→ What you are asked to do
Of the lines below, write out exactly those from the line with "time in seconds" through the line with "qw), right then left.", both included, and skip the rest.

==============================

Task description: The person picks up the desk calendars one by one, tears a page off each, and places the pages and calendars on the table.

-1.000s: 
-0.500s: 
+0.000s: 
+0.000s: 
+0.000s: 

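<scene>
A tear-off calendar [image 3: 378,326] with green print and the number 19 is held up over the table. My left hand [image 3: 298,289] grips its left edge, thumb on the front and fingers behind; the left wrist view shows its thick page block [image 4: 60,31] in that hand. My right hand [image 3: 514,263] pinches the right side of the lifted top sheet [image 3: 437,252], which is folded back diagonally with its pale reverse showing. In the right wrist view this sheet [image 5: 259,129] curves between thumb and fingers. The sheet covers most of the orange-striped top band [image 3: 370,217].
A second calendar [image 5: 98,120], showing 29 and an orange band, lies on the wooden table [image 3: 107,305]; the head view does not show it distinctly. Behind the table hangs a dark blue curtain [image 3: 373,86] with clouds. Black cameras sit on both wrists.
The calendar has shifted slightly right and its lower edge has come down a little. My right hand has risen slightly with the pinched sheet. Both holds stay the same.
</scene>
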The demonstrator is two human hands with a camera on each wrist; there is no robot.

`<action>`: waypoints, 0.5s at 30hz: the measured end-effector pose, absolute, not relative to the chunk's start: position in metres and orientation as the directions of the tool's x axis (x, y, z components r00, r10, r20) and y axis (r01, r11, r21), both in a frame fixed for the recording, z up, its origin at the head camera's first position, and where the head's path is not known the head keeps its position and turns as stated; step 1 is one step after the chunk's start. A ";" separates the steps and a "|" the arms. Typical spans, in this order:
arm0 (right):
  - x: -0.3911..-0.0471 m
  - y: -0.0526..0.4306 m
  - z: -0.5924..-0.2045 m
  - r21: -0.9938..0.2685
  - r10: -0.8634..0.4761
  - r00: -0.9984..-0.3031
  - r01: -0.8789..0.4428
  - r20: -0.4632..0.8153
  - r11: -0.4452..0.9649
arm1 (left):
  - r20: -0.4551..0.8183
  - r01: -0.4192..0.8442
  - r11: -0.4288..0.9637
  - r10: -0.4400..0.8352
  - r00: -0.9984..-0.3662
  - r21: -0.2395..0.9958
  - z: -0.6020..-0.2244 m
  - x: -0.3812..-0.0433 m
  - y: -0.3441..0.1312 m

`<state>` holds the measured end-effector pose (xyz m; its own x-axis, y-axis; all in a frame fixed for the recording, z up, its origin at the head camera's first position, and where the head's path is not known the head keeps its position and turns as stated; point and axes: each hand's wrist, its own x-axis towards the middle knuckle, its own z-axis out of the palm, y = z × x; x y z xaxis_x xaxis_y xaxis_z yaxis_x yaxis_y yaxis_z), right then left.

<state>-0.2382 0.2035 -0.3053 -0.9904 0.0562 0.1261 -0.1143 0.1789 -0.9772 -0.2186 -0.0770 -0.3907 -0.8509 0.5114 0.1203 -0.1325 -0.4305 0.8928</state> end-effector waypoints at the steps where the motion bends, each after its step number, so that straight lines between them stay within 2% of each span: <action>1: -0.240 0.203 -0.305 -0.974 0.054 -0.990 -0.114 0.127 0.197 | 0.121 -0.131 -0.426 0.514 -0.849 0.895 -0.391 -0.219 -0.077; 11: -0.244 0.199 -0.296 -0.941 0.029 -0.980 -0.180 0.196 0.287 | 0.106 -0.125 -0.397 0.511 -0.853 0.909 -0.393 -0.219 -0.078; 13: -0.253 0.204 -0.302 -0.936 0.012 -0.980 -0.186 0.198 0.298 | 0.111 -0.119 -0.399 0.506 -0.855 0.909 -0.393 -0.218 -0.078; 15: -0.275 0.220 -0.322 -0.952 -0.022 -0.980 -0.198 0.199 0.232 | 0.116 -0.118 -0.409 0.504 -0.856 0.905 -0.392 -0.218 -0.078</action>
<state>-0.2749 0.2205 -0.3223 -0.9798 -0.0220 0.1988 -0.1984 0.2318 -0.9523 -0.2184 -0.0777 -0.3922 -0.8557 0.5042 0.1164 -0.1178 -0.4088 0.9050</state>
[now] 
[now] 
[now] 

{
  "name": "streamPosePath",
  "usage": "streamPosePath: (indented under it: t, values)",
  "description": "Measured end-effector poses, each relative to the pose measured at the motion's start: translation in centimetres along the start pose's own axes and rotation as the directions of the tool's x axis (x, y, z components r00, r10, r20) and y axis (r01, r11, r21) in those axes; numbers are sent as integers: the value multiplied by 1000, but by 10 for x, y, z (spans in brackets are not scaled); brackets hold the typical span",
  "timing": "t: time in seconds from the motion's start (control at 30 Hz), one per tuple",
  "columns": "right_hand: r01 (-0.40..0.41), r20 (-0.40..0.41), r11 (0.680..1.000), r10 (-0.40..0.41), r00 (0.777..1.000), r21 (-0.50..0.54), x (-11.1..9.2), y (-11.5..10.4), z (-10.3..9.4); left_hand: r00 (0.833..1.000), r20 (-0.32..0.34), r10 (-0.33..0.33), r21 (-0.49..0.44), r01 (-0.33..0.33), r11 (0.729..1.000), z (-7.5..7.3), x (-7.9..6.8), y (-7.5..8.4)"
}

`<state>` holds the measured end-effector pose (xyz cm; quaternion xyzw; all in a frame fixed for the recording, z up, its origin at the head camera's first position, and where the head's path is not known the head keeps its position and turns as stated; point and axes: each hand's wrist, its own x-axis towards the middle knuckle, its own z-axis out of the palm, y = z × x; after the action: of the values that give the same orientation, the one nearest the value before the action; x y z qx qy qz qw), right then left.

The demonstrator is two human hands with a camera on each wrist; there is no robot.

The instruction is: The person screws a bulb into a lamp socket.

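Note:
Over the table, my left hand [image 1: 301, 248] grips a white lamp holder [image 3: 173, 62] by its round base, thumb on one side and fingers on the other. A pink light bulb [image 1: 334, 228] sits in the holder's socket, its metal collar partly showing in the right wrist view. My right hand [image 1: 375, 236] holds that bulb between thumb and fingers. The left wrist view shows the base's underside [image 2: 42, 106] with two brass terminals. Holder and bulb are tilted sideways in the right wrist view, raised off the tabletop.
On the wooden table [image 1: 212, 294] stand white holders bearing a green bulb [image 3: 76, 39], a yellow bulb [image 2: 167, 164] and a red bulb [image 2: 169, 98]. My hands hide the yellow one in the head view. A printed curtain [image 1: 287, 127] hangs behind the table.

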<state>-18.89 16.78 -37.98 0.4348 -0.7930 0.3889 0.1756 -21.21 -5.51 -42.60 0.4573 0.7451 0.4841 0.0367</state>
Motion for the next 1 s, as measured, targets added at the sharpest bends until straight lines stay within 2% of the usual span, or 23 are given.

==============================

→ Answer to this exercise
  "timing": "t: time in seconds from the motion's start (control at 30 Hz), one per tuple",
  "columns": "right_hand: r01 (-0.40..0.41), r20 (-0.40..0.41), r11 (0.680..1.000), r10 (-0.40..0.41), r00 (0.777..1.000), r21 (-0.50..0.54), x (-11.1..9.2), y (-11.5..10.4), z (-10.3..9.4); left_hand: r00 (0.833..1.000), r20 (-0.32..0.34), r10 (-0.33..0.33), r21 (-0.49..0.44), r01 (-0.33..0.33), r11 (0.729..1.000), z (-7.5..7.3), x (-7.9..6.8), y (-7.5..8.4)"
}

`<state>` holds the measured end-effector pose (xyz cm; quaternion xyzw; all in a frame fixed for the recording, z up, its origin at the head camera's first position, and where the head's path is not known the head keeps its position and turns as stated; point and axes: each hand's wrist, its own x-axis towards the middle knuckle, its own z-axis out of the palm, y = z × x; after the action: of the values that give the same orientation, the one nearest the value before the action; x y z qx qy qz qw), right then left.

The output requires nothing else.